Portraying the African-American Diaspora in Modern Dance
DDT’s Dorcas Mba, center, and Justin Sharlman continue a noble dance tradition.
Photo by Edward Miller
Oakland’s Dimensions Dance Theater, likely the oldest African American dance troupe on the West Coast, is entering a second generation of women leaders with Tanya L. Tigner among others. They were mostly trained by company co-founder Deborah Vaughan, who had encountered Haitian and modern dance at San Francisco’s recreation department, under the renowned Ruth Beckford. So today’s DDT follows a noble tradition with a repertoire that is grounded in traditional African dance and yet welcomes innovation. As Dimensions is entering a new era, it fortunately looks like the company will continue the road it embarked on when Vaughan pioneered this kind of programming.
So perhaps it’s appropriate for this grounded-in-community company to include in this year’s fall program two pieces that look at the ongoing journey of the African-American diaspora in this country.
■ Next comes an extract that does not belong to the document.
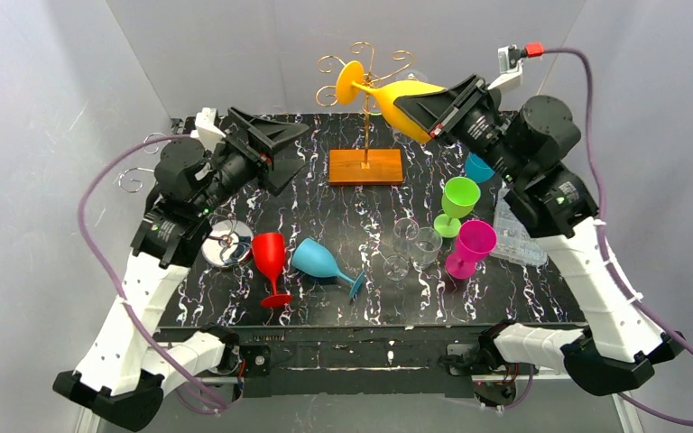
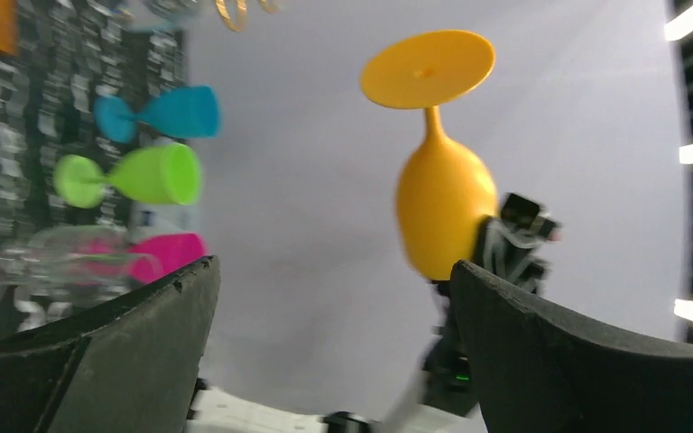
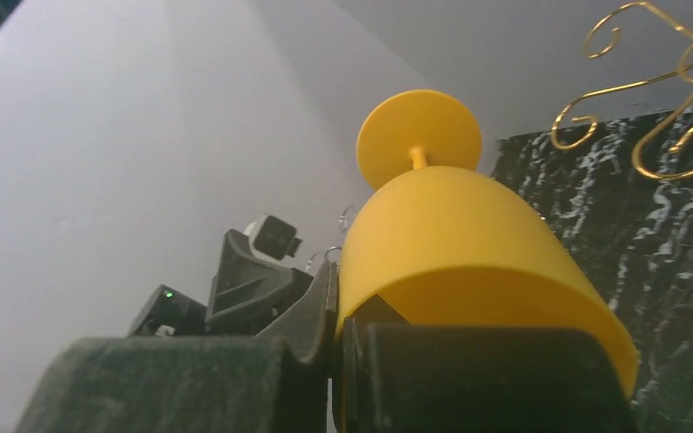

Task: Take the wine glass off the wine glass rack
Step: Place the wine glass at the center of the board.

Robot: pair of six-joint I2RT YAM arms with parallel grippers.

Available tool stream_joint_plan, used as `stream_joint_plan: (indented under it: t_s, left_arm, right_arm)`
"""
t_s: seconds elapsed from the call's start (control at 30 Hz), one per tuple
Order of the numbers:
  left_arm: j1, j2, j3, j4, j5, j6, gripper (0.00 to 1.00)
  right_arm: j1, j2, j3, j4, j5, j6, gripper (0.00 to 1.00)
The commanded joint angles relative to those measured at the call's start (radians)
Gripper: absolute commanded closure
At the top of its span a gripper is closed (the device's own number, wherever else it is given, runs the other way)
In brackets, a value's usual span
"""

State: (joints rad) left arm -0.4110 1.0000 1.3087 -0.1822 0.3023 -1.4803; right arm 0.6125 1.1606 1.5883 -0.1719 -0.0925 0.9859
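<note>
The yellow wine glass (image 1: 403, 101) hangs in the air, tipped sideways with its round foot pointing left. My right gripper (image 1: 436, 112) is shut on the bowl's rim, one finger inside and one outside (image 3: 337, 311). The foot sits close beside the gold wire wine glass rack (image 1: 366, 68) on its orange wooden base. In the right wrist view the glass (image 3: 460, 244) is apart from the rack's curled hooks (image 3: 651, 88). My left gripper (image 1: 287, 153) is open with nothing in it, left of the rack; its view shows the glass (image 2: 442, 212) beyond the wide jaws (image 2: 334, 311).
On the dark marbled table stand a red glass (image 1: 269, 257), a green one (image 1: 458, 198), a pink one (image 1: 471, 244), a teal one (image 1: 478, 167) and clear glasses (image 1: 415, 244). A blue glass (image 1: 320, 262) lies on its side. A silver disc (image 1: 227, 242) sits left, a clear tray (image 1: 516, 236) right.
</note>
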Motion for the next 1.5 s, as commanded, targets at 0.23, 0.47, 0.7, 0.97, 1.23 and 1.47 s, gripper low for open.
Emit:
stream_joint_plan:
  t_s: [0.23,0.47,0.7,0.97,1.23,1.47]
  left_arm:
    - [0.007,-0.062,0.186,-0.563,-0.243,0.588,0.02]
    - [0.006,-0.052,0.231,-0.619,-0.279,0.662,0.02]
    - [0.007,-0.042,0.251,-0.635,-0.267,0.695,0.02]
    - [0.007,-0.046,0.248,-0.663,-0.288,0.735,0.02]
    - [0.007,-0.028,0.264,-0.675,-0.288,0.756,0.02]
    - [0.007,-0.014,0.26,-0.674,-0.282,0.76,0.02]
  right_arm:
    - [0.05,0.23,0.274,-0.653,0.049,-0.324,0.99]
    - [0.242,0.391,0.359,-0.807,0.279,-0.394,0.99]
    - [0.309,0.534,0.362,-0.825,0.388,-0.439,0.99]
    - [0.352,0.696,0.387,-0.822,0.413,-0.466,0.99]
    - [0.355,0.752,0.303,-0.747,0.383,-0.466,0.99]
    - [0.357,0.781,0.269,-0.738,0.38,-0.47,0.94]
Both works will be shown in excerpt, with the complete choreographies scheduled for Dimensions’ 45th anniversary in April 2018.
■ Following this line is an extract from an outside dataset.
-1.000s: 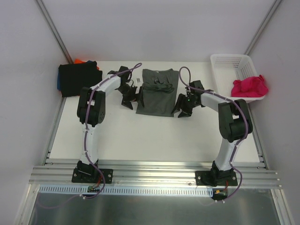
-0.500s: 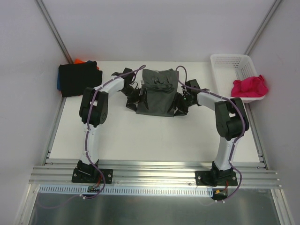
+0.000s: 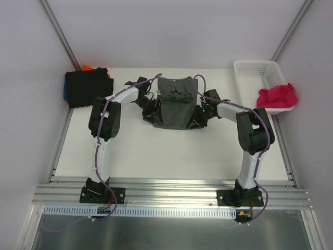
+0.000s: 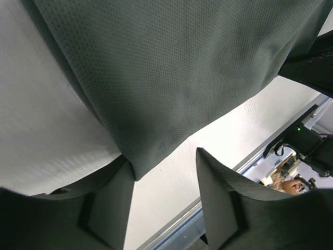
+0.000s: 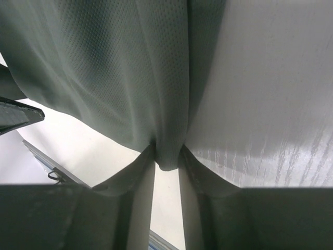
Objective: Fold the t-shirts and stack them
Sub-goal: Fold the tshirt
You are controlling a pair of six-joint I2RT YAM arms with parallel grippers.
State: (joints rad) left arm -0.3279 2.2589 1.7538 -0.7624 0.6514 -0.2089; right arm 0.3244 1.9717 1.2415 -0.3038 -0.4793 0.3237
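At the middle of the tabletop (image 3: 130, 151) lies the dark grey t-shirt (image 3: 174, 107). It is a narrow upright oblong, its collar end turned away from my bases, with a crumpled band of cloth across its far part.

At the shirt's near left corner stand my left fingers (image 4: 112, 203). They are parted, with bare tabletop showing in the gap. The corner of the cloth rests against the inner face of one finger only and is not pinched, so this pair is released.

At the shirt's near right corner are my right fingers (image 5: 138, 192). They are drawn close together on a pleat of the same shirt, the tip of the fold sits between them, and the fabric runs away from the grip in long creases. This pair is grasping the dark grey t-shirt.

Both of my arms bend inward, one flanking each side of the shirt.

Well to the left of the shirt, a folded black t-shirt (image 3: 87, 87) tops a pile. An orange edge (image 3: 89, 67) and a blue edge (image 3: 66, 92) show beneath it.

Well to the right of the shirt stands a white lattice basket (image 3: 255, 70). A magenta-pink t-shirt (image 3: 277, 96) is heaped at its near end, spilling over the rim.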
Andrea V. Lee’s Ain’t No Turning Back is examining the noble history of Harriet Tubman who may be best known as a leader for the underground railway, but who also served as scout and spy for the Union Army. Her piece will end in a Ghanian celebration, Tubman’s place of origin.
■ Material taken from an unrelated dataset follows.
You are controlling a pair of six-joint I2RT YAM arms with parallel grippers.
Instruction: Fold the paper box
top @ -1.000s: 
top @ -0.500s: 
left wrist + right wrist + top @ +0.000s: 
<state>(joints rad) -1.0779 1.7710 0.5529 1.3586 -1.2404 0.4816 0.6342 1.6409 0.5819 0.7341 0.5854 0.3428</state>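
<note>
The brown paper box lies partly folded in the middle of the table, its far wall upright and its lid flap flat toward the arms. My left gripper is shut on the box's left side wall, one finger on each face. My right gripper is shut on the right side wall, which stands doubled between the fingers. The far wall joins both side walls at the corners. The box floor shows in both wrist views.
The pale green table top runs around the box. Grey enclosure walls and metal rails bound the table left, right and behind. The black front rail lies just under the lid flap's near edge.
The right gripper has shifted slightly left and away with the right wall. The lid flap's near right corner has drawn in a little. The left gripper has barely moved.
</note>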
Tigner, who recently choreographed Marcus Garvey’s play Black Odyssey, is examining a different kind of enslavement, one in which escape is often difficult if not impossible. We all know about the homeless—thousands of them who walk our cities at night, tens of thousands who scrounge around the landfills of the world’s mega cities, and by now, hundreds of thousands who risk their lives in leaky boats and behind barbed wire to escape untenable lives. Yes, we know these ever so uncomfortable facts of life, but Tigner, in this yet unnamed piece, asks us to look beyond our own fears, misconceptions, and prejudices.
“It’s the only way,” she said, “to mend cultural insensitivity about homeless life.”
The audience will be invited for a post-performance feedback session with the artists. Dimensions Dance Theater, Oct. 21, 8 p.m., $15-$20, Malonga Casquelourd Center for the Arts, 1428 Alice St., Oakland, Eventbrite.com.